Imagine a green stone so large that it needs to be carried like checked luggage. That’s roughly the size of Selena, a massive 142-kilogram block of emerald extracted from the Bahian soil, which has made it onto the list of the largest gems ever found in Brazil and ended up in a multi-million dollar auction. The combination of size, weight, and price has turned the stone into a curiosity phenomenon far beyond the mining world.

According to Revista Oeste, the numbers of the piece are as impressive as its origin.The Selena emerald was extracted in Serra da Carnaíba, in northern Bahia, and went to auction with an initial bid of R$ 79.8 million, a value that serves only as a starting point for those interested in this giant precious stone.

An emerald the size of a suitcase

The Selena emerald, weighing 142 kg, extracted in Serra da Carnaíba (Pindobaçu, Bahia), went to auction for nearly R$ 80 million: the precious stone that drives mining.
The first impact of Selena is purely physical, and it’s hard not to be impressed.

The stone measures about 94 centimeters in width, 67 in height, and 28 in depth, dimensions that indeed resemble a good-sized travel suitcase, only made of green crystal. Weighing 142 kilograms, this emerald weighs more than two adults combined, an exaggeration of proportions that helps explain why it made headlines across the country.

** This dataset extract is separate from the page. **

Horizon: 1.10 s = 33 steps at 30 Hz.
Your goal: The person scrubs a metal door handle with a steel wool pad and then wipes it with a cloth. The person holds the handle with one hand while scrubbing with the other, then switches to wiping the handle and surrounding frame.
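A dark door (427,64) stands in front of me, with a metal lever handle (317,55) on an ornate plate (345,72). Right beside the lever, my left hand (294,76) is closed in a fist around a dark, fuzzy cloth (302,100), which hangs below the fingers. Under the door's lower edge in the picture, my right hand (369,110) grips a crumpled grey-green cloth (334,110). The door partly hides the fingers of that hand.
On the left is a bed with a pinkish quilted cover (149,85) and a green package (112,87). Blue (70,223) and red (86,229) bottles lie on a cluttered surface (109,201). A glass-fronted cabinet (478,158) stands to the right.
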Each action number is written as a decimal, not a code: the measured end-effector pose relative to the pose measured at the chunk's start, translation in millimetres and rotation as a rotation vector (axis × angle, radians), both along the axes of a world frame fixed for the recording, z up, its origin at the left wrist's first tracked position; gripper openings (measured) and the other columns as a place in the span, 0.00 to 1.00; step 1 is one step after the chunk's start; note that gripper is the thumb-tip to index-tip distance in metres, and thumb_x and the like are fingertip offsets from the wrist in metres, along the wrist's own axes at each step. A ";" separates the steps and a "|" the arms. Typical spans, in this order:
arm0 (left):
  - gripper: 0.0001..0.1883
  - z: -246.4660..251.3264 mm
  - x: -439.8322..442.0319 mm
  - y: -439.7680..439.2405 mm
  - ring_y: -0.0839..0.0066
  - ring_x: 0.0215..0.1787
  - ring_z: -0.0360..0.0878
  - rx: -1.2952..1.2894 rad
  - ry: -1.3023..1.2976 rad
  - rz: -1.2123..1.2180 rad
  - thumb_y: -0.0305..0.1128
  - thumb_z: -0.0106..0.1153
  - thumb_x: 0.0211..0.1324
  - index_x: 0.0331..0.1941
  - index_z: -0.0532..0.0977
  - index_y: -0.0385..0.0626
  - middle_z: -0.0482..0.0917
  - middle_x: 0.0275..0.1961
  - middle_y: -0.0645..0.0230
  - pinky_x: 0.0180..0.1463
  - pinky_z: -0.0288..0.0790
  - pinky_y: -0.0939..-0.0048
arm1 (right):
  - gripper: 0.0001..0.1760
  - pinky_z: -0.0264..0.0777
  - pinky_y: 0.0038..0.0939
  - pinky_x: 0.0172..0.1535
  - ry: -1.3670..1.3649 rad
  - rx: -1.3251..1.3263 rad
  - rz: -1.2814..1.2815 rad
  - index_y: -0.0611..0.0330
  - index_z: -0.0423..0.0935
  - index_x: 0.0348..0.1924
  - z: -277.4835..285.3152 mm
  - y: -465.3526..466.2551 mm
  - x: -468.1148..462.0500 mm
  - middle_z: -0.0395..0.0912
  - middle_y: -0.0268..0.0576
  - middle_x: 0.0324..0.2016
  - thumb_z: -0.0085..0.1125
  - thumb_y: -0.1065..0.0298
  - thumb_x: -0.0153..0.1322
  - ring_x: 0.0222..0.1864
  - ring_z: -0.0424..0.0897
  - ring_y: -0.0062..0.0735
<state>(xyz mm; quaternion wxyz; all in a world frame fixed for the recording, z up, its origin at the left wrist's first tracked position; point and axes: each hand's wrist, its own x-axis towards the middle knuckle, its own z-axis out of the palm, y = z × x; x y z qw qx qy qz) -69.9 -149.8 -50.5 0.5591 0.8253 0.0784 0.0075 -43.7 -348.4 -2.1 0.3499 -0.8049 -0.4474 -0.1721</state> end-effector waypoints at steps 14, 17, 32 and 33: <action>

More than just voluminous, the piece is considered one of the largest ever found in Brazilian territory. It is not a cut jewel, but rather a natural cluster of crystals still in their raw state, preserving the shape with which it came out of the earth. It is precisely this monumental and raw character that sets Selena apart from a common showcase emerald, placing it in a category of its own, closer to a museum rarity than a ring.

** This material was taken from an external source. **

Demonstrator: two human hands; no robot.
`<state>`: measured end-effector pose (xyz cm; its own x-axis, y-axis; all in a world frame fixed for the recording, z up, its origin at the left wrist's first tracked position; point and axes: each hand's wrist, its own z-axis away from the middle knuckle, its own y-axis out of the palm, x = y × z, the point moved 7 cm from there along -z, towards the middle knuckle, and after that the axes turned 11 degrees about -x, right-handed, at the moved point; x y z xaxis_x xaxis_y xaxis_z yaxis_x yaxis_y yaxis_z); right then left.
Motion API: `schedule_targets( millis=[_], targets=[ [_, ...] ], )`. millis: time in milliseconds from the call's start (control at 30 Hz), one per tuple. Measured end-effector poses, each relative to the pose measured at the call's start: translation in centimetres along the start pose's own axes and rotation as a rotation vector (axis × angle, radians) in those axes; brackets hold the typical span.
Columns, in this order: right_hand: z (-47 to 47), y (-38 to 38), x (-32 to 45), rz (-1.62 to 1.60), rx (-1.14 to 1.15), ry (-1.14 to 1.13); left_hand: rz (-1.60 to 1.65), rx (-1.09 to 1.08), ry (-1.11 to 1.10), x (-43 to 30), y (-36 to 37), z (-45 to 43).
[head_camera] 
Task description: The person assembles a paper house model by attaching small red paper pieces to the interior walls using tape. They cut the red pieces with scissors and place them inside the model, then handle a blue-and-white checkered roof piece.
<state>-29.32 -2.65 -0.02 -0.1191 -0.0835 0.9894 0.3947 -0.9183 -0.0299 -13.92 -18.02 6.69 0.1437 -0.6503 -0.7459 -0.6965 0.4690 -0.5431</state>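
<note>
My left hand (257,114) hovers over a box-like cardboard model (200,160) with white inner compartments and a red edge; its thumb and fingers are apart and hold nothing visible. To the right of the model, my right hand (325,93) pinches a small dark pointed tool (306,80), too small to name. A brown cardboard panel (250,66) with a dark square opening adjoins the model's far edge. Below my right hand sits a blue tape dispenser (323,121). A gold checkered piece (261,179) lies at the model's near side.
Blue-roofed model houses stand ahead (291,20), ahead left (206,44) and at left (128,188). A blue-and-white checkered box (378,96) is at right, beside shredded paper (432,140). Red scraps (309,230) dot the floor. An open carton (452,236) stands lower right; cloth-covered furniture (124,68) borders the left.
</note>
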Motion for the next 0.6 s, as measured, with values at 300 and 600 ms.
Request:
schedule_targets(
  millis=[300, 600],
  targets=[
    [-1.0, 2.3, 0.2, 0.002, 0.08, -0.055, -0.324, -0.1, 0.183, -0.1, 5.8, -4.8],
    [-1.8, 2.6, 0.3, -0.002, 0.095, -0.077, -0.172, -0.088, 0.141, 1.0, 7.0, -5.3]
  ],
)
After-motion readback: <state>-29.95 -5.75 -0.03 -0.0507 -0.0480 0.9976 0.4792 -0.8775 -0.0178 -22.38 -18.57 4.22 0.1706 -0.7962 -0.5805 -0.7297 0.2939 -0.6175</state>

Where Selena Was Extracted: the Serra da Carnaíba

The origin of the stone is as relevant as its size. Selena was extracted in the Serra da Carnaíba, a region located between the municipalities of Pindobaçu and Campo Formoso, in the north of Bahia, an area historically linked to the extraction of green gems. The city of Pindobaçu itself grew in the shadow of this stone trade. It is no coincidence that a stone of this size emerged there: the Serra da Carnaíba is considered one of the most important emerald hubs in the world, and mining is part of the local economic identity.

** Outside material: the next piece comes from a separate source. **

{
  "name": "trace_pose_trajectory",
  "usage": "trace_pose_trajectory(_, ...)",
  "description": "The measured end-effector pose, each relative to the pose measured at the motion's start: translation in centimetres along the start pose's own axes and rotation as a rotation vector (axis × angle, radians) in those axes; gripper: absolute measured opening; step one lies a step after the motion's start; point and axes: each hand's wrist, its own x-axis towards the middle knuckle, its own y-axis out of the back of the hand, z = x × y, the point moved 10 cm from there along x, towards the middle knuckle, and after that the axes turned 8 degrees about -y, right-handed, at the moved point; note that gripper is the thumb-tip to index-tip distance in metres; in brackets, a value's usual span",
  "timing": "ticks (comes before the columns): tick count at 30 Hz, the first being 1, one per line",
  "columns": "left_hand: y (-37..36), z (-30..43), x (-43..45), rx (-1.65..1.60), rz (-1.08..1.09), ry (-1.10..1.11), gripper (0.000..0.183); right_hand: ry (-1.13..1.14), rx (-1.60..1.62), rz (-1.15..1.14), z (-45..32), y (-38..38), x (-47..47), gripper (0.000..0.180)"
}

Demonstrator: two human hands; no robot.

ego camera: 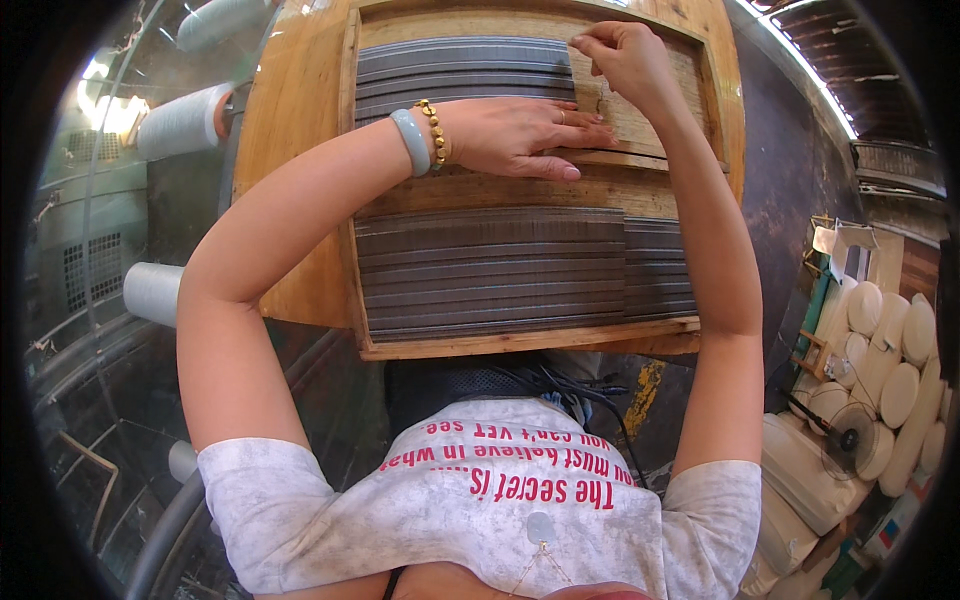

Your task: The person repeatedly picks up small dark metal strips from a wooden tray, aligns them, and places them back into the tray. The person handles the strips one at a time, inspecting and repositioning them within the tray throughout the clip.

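A shallow wooden tray [517, 346] lies before me, split into two by a wooden bar [495, 191]. In the far section is a row of closely packed thin grey strips [457, 67], crossed by lighter bands. My left hand [517, 135] lies palm down over the near edge of that row, thumb spread, fingertips reaching past its right end. My right hand [626, 64] is just beyond this end, fingertips pinched together; whether something thin is between them cannot be made out. The near section holds another row of grey strips [487, 274] and a lower block [656, 266] at its right.
The tray rests on a wooden board [292, 172]. White thread cones [184, 120] stick out at the left beside machinery. Black cables [577, 386] hang between the tray and my body. At the right are a fan [847, 439] and several pale rolls [900, 394].
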Motion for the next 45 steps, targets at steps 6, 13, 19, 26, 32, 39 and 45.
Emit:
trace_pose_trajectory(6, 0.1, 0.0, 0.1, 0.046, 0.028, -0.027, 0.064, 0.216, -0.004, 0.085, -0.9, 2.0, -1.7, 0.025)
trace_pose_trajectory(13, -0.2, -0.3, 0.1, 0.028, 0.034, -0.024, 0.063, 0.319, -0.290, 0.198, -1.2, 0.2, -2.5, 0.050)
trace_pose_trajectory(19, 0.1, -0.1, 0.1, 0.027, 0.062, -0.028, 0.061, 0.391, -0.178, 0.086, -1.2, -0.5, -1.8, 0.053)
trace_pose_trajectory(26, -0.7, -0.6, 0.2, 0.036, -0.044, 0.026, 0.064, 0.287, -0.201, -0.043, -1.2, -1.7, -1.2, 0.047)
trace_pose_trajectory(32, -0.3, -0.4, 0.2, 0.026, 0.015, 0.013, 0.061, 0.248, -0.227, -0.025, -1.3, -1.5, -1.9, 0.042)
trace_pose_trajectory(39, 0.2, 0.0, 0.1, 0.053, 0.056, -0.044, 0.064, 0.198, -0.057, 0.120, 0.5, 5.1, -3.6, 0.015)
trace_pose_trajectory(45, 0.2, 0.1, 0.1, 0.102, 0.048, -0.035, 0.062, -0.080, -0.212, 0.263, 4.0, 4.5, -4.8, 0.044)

This mineral vocation comes from afar and drives the life of the region. Around Pindobaçu and the Serra da Carnaíba itself, generations have dedicated themselves to the search for emeralds, sustaining a chain that goes from mining to stone trading. Therefore, Selena is also a symbol of the geological potential of the Brazilian Northeast, an involuntary showcase of the wealth that mining in Bahia can reveal when luck and geology meet.

142 kg of Green Beryl: What Makes the Stone Rare

To understand why so many people are interested, one must look at the composition of the piece. Selena is formed by crystals of green beryl, which is emerald in its natural state, grouped in a single block that preserved its original formation. This integrity is rare because stones of this size usually fragment during extraction, and keeping the entire mass intact is what elevates the symbolic and scientific value of the emerald.

Experts treat the piece less as merchandise and more as a document of nature. Gemologist Cesar Augusto Maia, who evaluated the stone for the auction house, described Selena as a unique “geological testimony,” whose rarity would make it an almost incalculable asset. It is worth noting, however, that this type of evaluation comes from those offering the precious stone and describes the rarity of the whole, not the amount of cuttable and high-purity emerald that would exist within that raw block.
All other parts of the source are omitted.